Pero su relación con el teatro no terminó en el escenario. También fue maestro. Enseñó a generaciones de actores y directores en distintas provincias cubanas y contribuyó a promover el teatro lírico y escénico por todo el país.
“El que quiere ser útil no tiene edad”
Quizás uno de los momentos más hermosos de nuestra conversación fue cuando le pregunté qué pensaba de la tercera edad.
Cholito respondió:
“Yo creo que no hay tercera edad, ni cuarta, ni segunda, ni primera, sino simplemente ganas de trabajar, de hacer. Y el viejo que se arrincona, se lo lleva la pelona”.
Y continuó:
“Yo te digo a ti que el que quiere ser útil no tiene edad. Simplemente hay que cuidar la salud y trabajar hasta que no puedas más. Trabajar no solamente para uno, sino trabajar para los demás”.
Hoy, al releer esas palabras, adquieren una fuerza especial.
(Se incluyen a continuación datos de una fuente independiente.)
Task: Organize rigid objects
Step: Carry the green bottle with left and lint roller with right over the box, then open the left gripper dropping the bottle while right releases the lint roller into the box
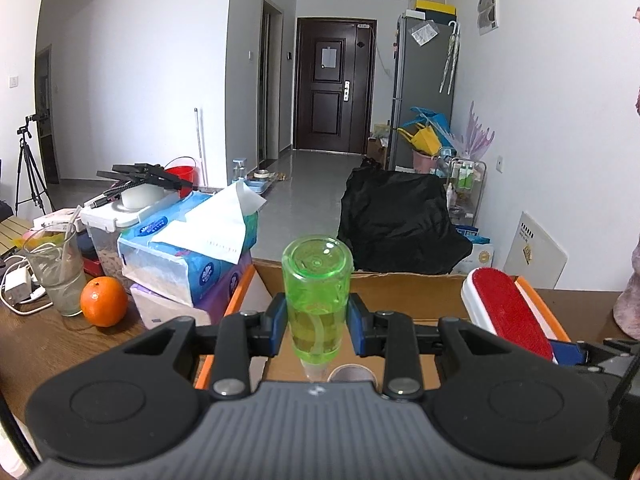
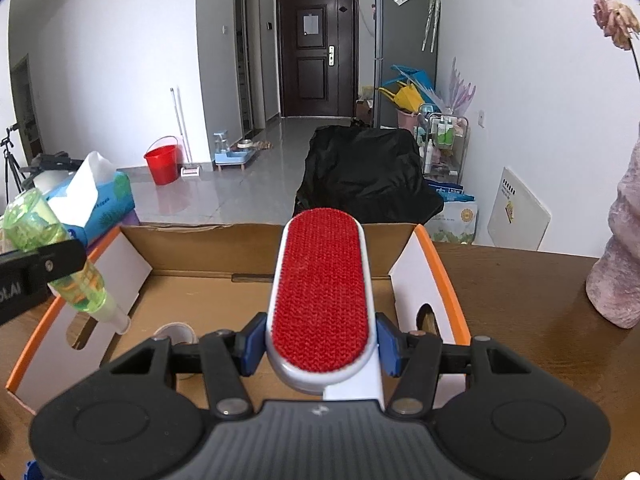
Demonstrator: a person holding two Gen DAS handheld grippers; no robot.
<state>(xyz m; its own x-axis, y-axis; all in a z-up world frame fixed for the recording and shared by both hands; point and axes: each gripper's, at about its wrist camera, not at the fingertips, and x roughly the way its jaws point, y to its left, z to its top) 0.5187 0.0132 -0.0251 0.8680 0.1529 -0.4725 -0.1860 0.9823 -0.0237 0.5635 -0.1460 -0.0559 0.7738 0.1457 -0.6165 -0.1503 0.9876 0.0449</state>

Cholito no concebía la edad como una razón para apartarse de la vida. Para él, mientras existieran salud, voluntad y deseos de ser útil, siempre habría una razón para continuar.
Trabajar para uno, pero también trabajar para los demás.
Esa era su filosofía.
Un legado que permanece
Armando Fernández Soler, Cholito, recibió numerosos reconocimientos a lo largo de su vida, entre ellos la Distinción por la Cultura Nacional, el Premio Nacional de Humorismo, el Premio Alejo Carpentier, el Premio Nacional de Radio, la Medalla Raúl Gómez García y el reconocimiento como Hijo Ilustre de La Habana, además de otras distinciones por su contribución a la radio y la televisión cubanas.
Falleció en La Habana el 5 de julio de 2006, a los 80 años, víctima de un infarto cardíaco.
Pero los artistas verdaderamente grandes no desaparecen cuando mueren.
Permanecen en sus personajes, en sus obras, en las voces que dejaron grabadas, en quienes aprendieron de ellos y, sobre todo, en la memoria de un pueblo.
Hoy, al recordar a Cholito en esta fecha vinculada a la radio cubana y a la UNEAC, quiero hacerlo de una manera muy personal: dejando hablar al propio Cholito.
Porque eso fue precisamente lo que intentamos hacer en aquel libro publicado hace algunos años: sentarnos frente a un hombre extraordinario y preguntarle por su vida.
Y él habló.
Habló de la radio, de la televisión, del teatro, del cine, de sus maestros, de sus compañeros, de sus dificultades y de sus sueños.
Y nos dejó una frase que resume buena parte de su existencia:
“El que quiere ser útil no tiene edad”.
Armando Fernández Soler, Cholito, fue mucho más que un personaje popular.
Fue actor, director, cantante lírico, profesor, hombre de radio, televisión, teatro y cine.
Pero, por encima de todos esos títulos, fue un hombre que dedicó su vida a crear, enseñar, ser útil a los demás y sobre todo por darle alegría al pueblo cubano.